> _Action item_
Please set down each line of the data again, unchanged.

> _Data below_
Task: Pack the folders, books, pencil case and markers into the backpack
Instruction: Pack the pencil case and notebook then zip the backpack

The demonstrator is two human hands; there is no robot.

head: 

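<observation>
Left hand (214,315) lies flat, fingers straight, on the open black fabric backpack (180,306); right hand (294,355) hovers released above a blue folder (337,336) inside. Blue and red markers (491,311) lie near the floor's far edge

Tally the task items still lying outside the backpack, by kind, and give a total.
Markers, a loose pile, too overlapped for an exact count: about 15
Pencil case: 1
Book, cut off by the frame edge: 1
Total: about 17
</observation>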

> _Result_
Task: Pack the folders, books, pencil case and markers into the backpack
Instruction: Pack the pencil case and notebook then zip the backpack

The demonstrator is two human hands; there is no robot.

head: 

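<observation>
Left hand (214,315) lies flat, fingers straight, on the open black fabric backpack (180,306); right hand (294,355) hovers released above a blue folder (337,336) inside. Blue and red markers (491,311) lie near the floor's far edge

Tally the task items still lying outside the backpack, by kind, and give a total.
Markers, a loose pile, too overlapped for an exact count: about 15
Pencil case: 1
Book, cut off by the frame edge: 1
Total: about 17
</observation>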

Here is where the answer stops.